Learning objectives: Recent public concern about the danger of environmental fungi has focused attention on one particular mold, Stachybotrys. The purpose of this review is to examine and critique the published literature on Stachybotrys for objective scientific and clinical evidence of disease caused by the presence of this fungal organism in the environment.
Data sources: Data were obtained from all published research and reviews of Stachybotrys indexed in MEDLINE since 1966.
Study selection: The publications used for this review were those that contained information about human health effects of this microorganism. The critique of these publications is the author's.

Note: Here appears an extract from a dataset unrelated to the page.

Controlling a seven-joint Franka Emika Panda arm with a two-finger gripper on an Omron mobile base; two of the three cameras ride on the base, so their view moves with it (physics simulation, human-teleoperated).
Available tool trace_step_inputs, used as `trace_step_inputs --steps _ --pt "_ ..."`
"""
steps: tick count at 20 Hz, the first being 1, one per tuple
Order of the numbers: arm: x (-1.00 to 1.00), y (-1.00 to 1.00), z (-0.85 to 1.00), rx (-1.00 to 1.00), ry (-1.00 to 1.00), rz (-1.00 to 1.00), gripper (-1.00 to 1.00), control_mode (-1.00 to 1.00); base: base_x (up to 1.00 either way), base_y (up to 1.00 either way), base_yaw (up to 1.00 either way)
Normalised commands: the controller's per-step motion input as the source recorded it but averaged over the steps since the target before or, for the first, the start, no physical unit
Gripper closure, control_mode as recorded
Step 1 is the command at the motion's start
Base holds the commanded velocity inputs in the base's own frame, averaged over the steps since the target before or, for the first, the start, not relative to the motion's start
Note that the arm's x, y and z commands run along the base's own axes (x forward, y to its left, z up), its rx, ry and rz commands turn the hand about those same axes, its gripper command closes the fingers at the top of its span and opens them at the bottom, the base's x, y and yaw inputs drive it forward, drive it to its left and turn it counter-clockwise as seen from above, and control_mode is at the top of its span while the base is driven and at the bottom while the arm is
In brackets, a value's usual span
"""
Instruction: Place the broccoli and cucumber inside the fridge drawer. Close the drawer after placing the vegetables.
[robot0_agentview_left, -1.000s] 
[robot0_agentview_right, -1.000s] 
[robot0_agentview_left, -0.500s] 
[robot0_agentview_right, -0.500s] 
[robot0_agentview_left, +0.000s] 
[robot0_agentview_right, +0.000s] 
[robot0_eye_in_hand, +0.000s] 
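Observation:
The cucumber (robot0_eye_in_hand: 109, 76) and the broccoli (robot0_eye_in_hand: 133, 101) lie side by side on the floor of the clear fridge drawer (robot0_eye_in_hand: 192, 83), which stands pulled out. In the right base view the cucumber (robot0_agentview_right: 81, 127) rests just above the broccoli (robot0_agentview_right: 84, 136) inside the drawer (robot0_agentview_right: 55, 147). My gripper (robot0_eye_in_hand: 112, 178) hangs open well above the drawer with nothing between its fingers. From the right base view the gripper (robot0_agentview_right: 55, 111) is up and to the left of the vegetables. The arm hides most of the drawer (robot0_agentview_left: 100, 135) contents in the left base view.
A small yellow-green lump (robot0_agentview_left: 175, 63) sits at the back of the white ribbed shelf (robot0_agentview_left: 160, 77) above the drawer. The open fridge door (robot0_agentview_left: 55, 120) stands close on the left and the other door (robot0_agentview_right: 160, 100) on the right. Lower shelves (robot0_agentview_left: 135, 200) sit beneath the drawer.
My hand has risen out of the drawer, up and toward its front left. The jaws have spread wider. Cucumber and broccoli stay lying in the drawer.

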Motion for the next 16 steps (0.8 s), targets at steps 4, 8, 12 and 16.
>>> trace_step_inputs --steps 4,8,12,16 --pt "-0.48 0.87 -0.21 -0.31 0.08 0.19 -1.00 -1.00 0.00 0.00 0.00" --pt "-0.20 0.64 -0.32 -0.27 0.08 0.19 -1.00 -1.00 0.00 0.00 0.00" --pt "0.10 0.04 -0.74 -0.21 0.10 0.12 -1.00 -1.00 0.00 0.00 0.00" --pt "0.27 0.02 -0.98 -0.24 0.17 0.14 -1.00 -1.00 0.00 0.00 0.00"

Results: Stachybotrys is a minor component of the indoor mycoflora, found on certain building material surfaces in water-damaged buildings, but airborne spores are present in very low concentrations. Published reports fail to establish inhalation of Stachybotrys spores as a cause of human disease even in water-damaged buildings. A possible exception may be mycotoxin-caused pulmonary hemorrhage/hemosiderosis in infants, although scientific evidence to date is suggestive but not conclusive. Based on old reports ingestion of food prepared from Stachybotrys-contaminated grains may cause a toxic gastroenteropathy. No convincing cases of human allergic disease or infection from this mold have been published.
Conclusions: The current public concern for adverse health effects from inhalation of Stachybotrys spores in water-damaged buildings is not supported by published reports in the medical literature.